One reason for this is their fundamental misunderstanding of international crises. Biden and Harris have made de-escalation a pillar of their foreign policy. The word appears often in their public statements. As the vice president put it in a recent X post, their administration has been furiously “working to de-escalate regional tensions and prevent further conflict.” The idea is to limit conflicts before they spiral out of control. Countries really don’t want to fight one another per this line of thinking. If they try hard enough to lessen tensions, they won’t come to blows. There should always be an off-ramp from the escalatory highway. War is invariably a failure of de-escalation, the Biden-Harris administration believes. De-escalating, not winning, is the objective.

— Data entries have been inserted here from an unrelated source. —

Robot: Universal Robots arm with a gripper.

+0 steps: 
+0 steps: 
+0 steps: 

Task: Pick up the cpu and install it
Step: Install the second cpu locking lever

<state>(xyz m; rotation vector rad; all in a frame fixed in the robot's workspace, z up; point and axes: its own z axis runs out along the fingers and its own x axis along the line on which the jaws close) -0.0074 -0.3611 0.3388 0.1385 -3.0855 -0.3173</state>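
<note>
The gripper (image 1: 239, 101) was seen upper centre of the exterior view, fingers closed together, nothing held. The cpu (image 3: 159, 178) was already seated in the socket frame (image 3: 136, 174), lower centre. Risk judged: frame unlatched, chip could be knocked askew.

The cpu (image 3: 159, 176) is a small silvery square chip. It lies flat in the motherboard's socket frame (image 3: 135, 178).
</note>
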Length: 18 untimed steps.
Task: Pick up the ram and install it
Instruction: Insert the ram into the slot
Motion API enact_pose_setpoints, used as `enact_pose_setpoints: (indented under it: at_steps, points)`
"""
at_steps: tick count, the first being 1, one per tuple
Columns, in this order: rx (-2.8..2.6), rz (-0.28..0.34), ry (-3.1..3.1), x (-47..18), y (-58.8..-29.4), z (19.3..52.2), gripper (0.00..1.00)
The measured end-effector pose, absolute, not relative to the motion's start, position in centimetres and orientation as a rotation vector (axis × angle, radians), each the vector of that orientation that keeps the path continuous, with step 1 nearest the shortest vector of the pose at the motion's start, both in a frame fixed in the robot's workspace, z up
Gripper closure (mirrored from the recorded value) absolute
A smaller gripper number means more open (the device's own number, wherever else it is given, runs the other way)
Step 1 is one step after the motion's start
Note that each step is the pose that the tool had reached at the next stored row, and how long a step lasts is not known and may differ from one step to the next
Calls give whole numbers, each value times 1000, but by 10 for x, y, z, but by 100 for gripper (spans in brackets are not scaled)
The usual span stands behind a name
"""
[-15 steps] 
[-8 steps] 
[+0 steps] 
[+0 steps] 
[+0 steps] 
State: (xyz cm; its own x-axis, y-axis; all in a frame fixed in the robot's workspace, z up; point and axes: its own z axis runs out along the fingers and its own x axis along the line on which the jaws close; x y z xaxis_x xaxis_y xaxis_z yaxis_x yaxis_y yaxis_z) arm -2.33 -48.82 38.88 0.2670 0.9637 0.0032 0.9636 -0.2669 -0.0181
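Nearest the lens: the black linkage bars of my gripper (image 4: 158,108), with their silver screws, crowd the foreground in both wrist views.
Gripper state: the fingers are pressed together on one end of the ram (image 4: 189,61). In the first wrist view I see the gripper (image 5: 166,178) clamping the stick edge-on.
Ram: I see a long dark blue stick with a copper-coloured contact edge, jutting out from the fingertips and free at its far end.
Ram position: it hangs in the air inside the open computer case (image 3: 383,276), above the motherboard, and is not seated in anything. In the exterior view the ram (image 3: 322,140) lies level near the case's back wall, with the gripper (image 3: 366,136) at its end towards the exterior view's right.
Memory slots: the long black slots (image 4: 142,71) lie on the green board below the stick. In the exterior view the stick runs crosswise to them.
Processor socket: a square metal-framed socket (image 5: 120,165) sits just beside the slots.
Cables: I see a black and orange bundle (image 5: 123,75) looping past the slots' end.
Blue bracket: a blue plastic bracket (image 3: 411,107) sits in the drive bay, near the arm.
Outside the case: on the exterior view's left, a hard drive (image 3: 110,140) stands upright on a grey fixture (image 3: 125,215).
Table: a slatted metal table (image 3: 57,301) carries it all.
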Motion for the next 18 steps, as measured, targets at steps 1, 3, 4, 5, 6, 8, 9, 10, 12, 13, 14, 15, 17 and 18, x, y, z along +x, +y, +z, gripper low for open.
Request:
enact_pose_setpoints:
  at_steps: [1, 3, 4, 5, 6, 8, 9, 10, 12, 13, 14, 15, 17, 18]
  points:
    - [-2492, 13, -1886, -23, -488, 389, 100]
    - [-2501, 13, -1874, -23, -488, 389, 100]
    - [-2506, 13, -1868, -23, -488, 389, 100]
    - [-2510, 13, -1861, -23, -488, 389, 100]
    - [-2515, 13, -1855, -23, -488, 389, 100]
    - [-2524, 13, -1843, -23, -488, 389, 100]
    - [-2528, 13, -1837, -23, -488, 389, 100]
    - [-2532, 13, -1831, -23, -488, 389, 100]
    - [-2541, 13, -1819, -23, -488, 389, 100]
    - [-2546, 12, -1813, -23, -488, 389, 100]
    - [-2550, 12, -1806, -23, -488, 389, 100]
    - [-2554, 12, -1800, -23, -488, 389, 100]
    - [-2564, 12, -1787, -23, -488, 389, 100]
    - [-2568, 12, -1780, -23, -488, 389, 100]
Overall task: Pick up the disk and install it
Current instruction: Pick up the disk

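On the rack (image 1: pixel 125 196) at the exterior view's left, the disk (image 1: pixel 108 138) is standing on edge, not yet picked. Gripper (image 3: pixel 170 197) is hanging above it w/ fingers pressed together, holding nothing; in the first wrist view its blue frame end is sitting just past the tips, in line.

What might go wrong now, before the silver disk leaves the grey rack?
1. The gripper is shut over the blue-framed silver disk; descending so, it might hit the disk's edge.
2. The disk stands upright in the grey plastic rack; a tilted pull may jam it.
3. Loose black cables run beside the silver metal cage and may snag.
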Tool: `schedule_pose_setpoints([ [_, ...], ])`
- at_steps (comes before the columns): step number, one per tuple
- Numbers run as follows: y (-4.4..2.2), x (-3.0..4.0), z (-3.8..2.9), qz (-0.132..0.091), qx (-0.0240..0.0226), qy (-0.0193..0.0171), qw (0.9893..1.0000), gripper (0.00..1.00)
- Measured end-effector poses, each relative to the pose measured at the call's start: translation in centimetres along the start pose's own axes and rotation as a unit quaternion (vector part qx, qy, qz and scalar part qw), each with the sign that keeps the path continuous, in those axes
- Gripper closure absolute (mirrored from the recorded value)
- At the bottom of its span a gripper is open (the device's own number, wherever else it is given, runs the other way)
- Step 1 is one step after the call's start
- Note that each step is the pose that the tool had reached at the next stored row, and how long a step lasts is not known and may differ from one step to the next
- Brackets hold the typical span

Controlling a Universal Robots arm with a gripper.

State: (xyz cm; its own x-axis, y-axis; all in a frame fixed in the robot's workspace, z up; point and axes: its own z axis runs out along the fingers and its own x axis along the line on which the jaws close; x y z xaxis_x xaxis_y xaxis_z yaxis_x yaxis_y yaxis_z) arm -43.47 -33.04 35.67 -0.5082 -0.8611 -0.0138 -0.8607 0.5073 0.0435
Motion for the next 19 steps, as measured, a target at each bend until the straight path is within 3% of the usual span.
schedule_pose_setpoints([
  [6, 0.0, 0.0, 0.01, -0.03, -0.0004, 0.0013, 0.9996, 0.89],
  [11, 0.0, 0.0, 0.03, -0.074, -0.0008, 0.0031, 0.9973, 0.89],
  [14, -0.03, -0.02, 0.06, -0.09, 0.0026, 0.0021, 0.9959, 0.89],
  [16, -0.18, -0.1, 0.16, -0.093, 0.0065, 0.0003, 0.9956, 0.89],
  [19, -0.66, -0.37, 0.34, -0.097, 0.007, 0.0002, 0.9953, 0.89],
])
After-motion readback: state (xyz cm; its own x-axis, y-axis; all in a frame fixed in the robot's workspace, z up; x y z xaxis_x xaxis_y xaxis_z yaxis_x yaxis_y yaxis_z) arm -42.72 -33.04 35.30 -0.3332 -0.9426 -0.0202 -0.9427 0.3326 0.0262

Their foreign policy is based on a fallacy. What Biden, Harris, and their subordinates don’t get is that de-escalation doesn’t de-escalate. It escalates. When the administration invests so much in “de-escalation”—which means appeasing adversaries, proscribing the United States’ own intervention in conflicts, and proscribing the behavior of its wartime allies—the bad guys try to get away with even more. This has been so time and again throughout the Biden-Harris presidency.
Even when the administration correctly deduces which countries are the source of global instability, it puts astonishingly little pressure on them to stop their depredations. Whatever pleas the administration makes in foreign capitals fall on deaf ears. In its search for de-escalation at any price, the Biden-Harris administration is giving malign actors carte blanche to go ahead with their ambitions. Its de-escalatory campaign does not check their aggression. Rather, it emboldens it. Only the willingness to impose costs would make them think twice.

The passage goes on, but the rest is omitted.